◆ Dataset section:
——————
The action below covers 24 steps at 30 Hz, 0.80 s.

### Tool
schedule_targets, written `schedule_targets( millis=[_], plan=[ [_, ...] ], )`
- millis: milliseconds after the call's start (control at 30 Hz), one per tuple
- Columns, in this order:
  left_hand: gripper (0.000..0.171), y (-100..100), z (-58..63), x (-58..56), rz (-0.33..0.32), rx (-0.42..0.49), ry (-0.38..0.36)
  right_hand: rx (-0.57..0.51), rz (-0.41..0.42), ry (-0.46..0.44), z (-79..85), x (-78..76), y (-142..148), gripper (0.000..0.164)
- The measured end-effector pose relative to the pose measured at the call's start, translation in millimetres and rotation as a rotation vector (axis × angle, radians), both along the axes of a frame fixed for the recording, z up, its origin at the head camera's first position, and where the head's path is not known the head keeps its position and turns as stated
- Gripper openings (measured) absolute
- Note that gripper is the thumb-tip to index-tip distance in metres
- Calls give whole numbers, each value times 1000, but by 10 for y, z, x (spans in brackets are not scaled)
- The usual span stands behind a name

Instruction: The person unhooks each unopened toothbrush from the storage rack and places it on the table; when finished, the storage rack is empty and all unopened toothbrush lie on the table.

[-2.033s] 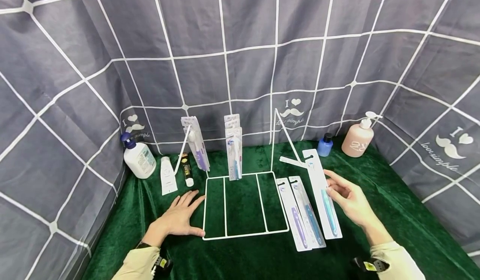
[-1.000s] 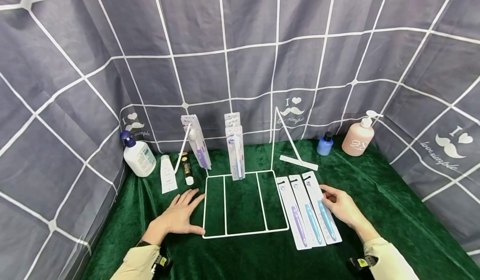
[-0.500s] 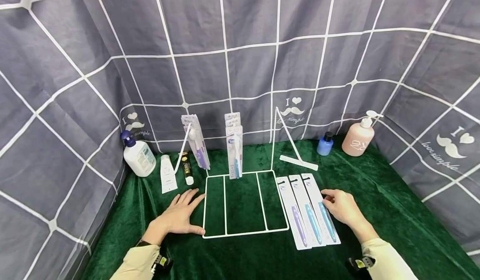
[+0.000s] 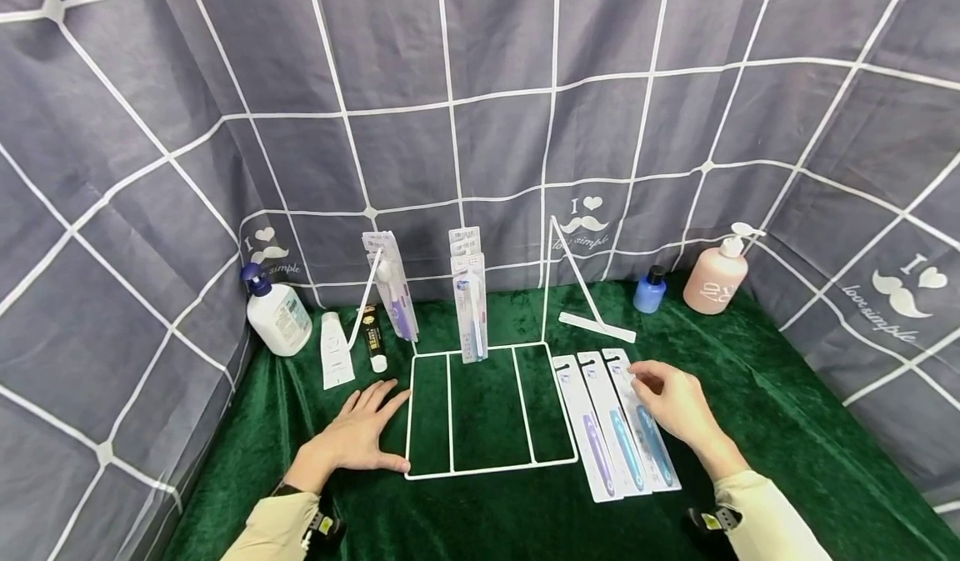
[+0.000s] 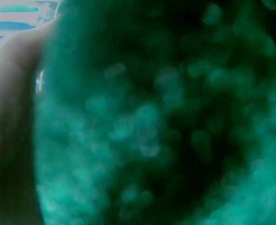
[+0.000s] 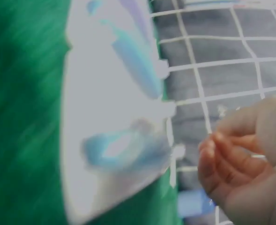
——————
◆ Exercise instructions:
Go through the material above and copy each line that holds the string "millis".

◆ Solution to the exercise:
schedule_targets, written `schedule_targets( millis=[_], plan=[ [_, ...] ], )`
- millis: milliseconds after the call's start (control at 30 Hz), one per tuple

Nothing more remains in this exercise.